Voter turnout so far in the Pinellas County portion of Congressional District 12 is very low. Only eight percent of registered voters have cast a ballot in precincts voting in the race between incumbent Republican Gus Bilirakis and his Democratic challenger Chris Hunter.
Election supervisors cannot release voter turnout by party in individual precincts or races until after polls close on election night, but an analysis of voting trends in both Pinellas and Pasco counties shows Bilirakis might have an edge in the race heading into Election Day. The district includes a small part of Hillsborough County, but only eight precincts are included.
While early voting only accounts for one fifth of all ballots cast so far, the locations where people voted suggest a Republican edge. Two early voting locations are in or near Congressional District 12 including the Palm Harbor location and the Supervisor of Elections courthouse location in downtown Clearwater.

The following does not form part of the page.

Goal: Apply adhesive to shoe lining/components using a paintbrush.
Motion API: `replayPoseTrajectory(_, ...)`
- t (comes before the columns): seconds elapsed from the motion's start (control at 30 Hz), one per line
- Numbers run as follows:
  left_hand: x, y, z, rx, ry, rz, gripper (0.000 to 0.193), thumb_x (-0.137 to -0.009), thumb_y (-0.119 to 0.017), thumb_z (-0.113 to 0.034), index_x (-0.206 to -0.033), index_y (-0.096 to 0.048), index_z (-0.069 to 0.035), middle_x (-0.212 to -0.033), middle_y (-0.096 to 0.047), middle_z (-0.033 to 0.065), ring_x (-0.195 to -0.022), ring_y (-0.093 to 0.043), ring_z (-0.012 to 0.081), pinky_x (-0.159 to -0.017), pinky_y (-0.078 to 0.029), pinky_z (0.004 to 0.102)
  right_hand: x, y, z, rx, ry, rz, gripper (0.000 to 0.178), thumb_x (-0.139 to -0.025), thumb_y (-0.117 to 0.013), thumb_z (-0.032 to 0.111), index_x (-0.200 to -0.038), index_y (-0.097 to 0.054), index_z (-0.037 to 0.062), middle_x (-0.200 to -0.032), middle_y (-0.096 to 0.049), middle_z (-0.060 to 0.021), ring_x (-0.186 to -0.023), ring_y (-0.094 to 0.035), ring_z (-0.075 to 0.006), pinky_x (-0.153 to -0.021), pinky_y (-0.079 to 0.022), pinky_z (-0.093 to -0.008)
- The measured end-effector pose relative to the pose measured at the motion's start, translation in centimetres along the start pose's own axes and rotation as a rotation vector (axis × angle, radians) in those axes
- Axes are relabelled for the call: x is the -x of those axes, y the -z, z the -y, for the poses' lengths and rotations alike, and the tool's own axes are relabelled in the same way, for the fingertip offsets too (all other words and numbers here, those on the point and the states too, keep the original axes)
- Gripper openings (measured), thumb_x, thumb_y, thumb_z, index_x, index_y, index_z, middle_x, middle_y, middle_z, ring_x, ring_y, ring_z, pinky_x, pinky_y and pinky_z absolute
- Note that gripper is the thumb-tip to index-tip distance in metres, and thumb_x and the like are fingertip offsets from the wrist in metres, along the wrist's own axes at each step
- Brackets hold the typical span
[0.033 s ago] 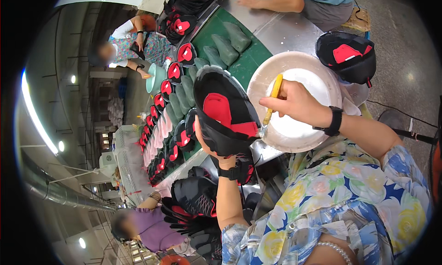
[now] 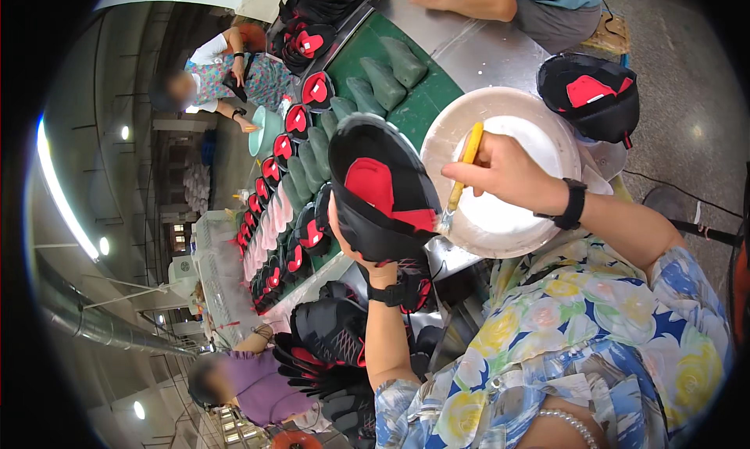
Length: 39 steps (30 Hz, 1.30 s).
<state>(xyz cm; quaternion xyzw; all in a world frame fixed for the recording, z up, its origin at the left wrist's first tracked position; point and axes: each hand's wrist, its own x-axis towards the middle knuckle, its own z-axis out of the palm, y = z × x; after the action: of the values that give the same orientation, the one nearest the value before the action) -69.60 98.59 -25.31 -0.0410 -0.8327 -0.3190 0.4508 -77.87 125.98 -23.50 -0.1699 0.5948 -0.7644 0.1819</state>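
Note:
My left hand (image 2: 344, 234) grips a black shoe upper (image 2: 402, 176) from its near left side. The upper's open bottom faces up, showing red lining inside, and its rim carries a whitish edge. In my right hand (image 2: 512, 172) is a yellow-handled brush (image 2: 467, 164), pinched between thumb and fingers. Its pale bristles point down, at or very near the pointed end of the upper; whether they touch cannot be made out. Below my right hand stands a pale round basin (image 2: 447, 133) of white liquid (image 2: 500, 215).
Another black and red upper (image 2: 547, 90) sits right of the basin. A green conveyor belt (image 2: 367, 43) carries green shoe lasts (image 2: 402, 62) and rows of uppers (image 2: 316, 90). More uppers (image 2: 328, 332) are heaped by my left forearm. Several people sit around the line, one at the far metal table (image 2: 488, 47).
The brush and my right hand have shifted very slightly to the right. The upper in my left hand has tilted a little. A person's hand at the far table has moved slightly.

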Motion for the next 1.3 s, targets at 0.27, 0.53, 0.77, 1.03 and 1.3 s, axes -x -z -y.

There, about 1,000 more Republicans cast a ballot than Democrats with 8,142 Republican ballots cast and 7,121 for Democrats.
In Pasco County where all voters have a say in the CD 12 race, 45 percent of all early votes were cast by Republicans compared to just 34 percent by Democrats with total voter turnout so far at 35 percent.
The county leans heavily Republican with 39 percent of the electorate verses 31 percent for Democrats.
Despite the possible advantage, there is still a huge question of whether or not no party affiliation and third party voters could tip the scales and push a red district to Democrats.
In Pinellas County, 29 percent of voters are either unaffiliated with a party or are registered with third parties. In Pasco County, that number is 21 percent. In both instances, that’s enough voters to negate a Republican advantage.
Democrats have been pushing hard to earn support from NPA voters and nationwide trends and polls show independents are leaning toward Democratic candidates.
There’s also the Trump effect. As voters head to the polls, many are rejecting Republican candidates based on their disenchantment with the Republican Party under the Donald Trump administration. Some Democrats may vote against their own party this election if their frustration with the Trump White House is deep enough.
That was the case for former Congressman David Jolly. Jolly not only left the Republican Party, he announced he voted for Andrew Gillum for governor despite opposing the progressive Democrat on many issues. That decision was based on Republican candidate Ron DeSantis’ alignment with Trump.
Bilirakis should have had an easy race against Hunter, but the vitriol in politics is motivating Democrats to wage intense battles against Republican incumbents.
Bilirakis is also contending with headlines against his campaign that are not only potentially hurting his support among voters, but increasing his opponent’s name recognition.
Bilirakis came under fire after falsely claiming credit for a bill that’s since been signed into law clamping down on opioids. Bilirakis called it “his bill” even though he had nothing to do with it. Worse, Bilirakis actually co-sponsored a 2016 bill making it easier for drug manufacturers to distribute opioids.
The combination of factors means Bilirakis is facing a potential upset in a district where he should have way more than an edge.